#### Task requirements
Leaving out the images, please reproduce each line below exactly.

#### Provided material
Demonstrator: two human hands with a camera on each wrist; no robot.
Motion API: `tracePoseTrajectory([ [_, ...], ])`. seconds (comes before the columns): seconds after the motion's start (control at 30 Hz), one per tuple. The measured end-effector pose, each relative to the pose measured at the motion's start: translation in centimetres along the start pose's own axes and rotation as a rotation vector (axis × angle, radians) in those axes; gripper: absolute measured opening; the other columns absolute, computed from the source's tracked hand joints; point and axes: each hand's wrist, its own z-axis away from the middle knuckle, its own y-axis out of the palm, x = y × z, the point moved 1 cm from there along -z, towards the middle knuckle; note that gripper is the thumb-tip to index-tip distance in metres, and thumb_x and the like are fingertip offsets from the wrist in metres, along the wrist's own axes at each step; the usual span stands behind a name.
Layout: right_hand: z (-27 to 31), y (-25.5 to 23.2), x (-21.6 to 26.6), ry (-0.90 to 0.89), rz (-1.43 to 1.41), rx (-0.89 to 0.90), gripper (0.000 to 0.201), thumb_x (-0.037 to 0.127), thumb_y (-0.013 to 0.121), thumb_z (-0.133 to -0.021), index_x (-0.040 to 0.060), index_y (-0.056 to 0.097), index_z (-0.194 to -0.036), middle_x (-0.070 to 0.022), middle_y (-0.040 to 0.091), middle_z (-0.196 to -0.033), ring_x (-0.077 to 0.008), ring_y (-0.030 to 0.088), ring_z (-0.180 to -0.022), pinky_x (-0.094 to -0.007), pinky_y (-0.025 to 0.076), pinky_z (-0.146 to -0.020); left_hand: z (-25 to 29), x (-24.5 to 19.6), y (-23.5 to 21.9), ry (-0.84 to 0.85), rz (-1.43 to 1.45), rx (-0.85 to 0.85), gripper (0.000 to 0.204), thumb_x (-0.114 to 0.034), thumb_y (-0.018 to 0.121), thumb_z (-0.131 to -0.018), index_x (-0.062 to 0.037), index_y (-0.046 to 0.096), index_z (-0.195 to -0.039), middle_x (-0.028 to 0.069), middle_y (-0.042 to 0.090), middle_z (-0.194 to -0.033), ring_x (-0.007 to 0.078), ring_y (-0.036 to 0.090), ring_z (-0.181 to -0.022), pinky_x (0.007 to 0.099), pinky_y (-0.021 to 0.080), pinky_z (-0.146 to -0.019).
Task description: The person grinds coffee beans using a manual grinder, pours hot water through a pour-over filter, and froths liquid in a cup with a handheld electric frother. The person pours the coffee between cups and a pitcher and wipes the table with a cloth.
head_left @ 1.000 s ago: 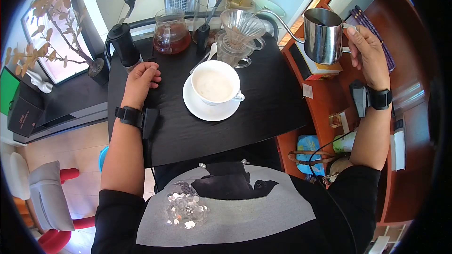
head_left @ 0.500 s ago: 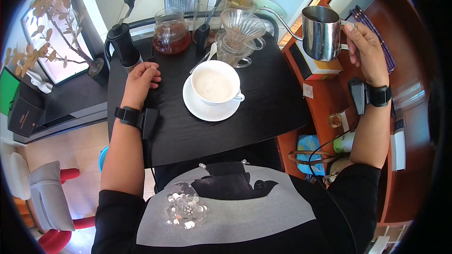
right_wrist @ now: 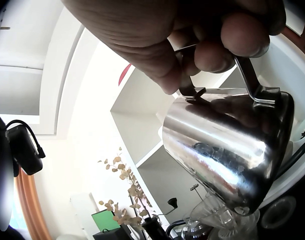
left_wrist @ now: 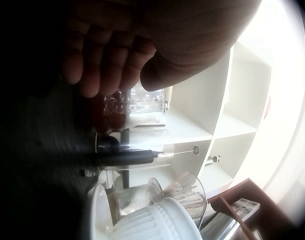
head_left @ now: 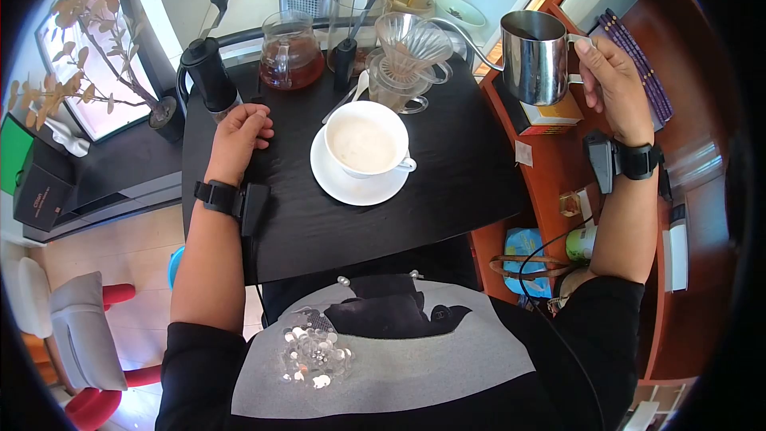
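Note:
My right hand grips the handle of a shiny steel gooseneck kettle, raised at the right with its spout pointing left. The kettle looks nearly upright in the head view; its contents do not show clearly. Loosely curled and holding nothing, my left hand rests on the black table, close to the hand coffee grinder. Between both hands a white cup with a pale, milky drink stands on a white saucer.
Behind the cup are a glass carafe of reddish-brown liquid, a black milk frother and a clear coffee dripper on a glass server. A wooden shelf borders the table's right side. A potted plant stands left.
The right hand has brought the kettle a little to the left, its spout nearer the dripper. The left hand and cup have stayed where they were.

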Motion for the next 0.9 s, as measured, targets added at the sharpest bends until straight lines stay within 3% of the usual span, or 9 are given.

#### Output of the task
Demonstrator: two human hands with a camera on each wrist; no robot.
Motion API: `tracePoseTrajectory([ [_, ...], ])`. seconds (comes before the columns): seconds after the motion's start (control at 30 Hz), one per tuple. The measured end-effector pose, each relative to the pose measured at the motion's start: translation in centimetres along the start pose's own axes and rotation as a rotation vector (axis × angle, radians) in those axes; gripper: absolute measured opening; the other columns absolute, computed from the source's tracked hand joints; point and axes: each hand's wrist, its own z-axis away from the middle knuckle, its own y-axis out of the palm, x = y × z, the point moved 1 cm from there along -z, towards the middle knuckle; note that gripper is the thumb-tip to index-tip distance in metres, and thumb_x and the like are fingertip offsets from the wrist in metres, along the wrist's own axes at each step; the usual span stands behind a name.
Layout: right_hand: z (-27 to 31), y (-25.5 to 23.2), x (-21.6 to 26.6), ry (-0.90 to 0.89), rz (-1.43 to 1.41), rx (-0.89 to 0.90), gripper (0.000 to 0.201), thumb_x (-0.037 to 0.127), thumb_y (-0.013 to 0.121), thumb_z (-0.133 to -0.021), index_x (-0.040 to 0.060), index_y (-0.056 to 0.097), index_z (-0.194 to -0.036), middle_x (-0.070 to 0.022), middle_y (-0.040 to 0.091), middle_z (-0.196 to -0.033), ring_x (-0.077 to 0.008), ring_y (-0.030 to 0.088), ring_z (-0.180 to -0.022), pinky_x (-0.094 to -0.007), pinky_y (-0.025 to 0.076), pinky_z (-0.146 to -0.020); left_hand: z (-25 to 29), x (-24.5 to 19.6), y (-23.5 to 21.9), ry (-0.84 to 0.85), rz (-1.43 to 1.45), rx (-0.85 to 0.85), gripper (0.000 to 0.204), thumb_x (-0.114 to 0.034), thumb_y (-0.018 to 0.121), thumb_z (-0.131 to -0.018), index_x (-0.062 to 0.037), index_y (-0.046 to 0.096), index_z (-0.195 to -0.039), middle_x (-0.028 to 0.069), middle_y (-0.042 to 0.090), middle_z (-0.194 to -0.033), ring_x (-0.007 to 0.078), ring_y (-0.036 to 0.090), ring_z (-0.181 to -0.022), pinky_x (0.007 to 0.099), pinky_y (-0.021 to 0.080), pinky_z (-0.146 to -0.019).
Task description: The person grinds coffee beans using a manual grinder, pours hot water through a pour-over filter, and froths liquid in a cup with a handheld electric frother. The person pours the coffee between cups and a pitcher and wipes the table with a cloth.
head_left @ 1.000 s ago: 
head_left @ 0.500 s ago: 
right_wrist @ now: 
left_wrist @ now: 
head_left @ now: 
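Note:
My right hand grips the handle of a shiny steel gooseneck kettle, raised at the right with its spout pointing left. The kettle looks nearly upright in the head view; its contents do not show clearly. Loosely curled and holding nothing, my left hand rests on the black table, close to the hand coffee grinder. Between both hands a white cup with a pale, milky drink stands on a white saucer.
Behind the cup are a glass carafe of reddish-brown liquid, a black milk frother and a clear coffee dripper on a glass server. A wooden shelf borders the table's right side. A potted plant stands left.
The right hand has brought the kettle a little to the left, its spout nearer the dripper. The left hand and cup have stayed where they were.
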
Motion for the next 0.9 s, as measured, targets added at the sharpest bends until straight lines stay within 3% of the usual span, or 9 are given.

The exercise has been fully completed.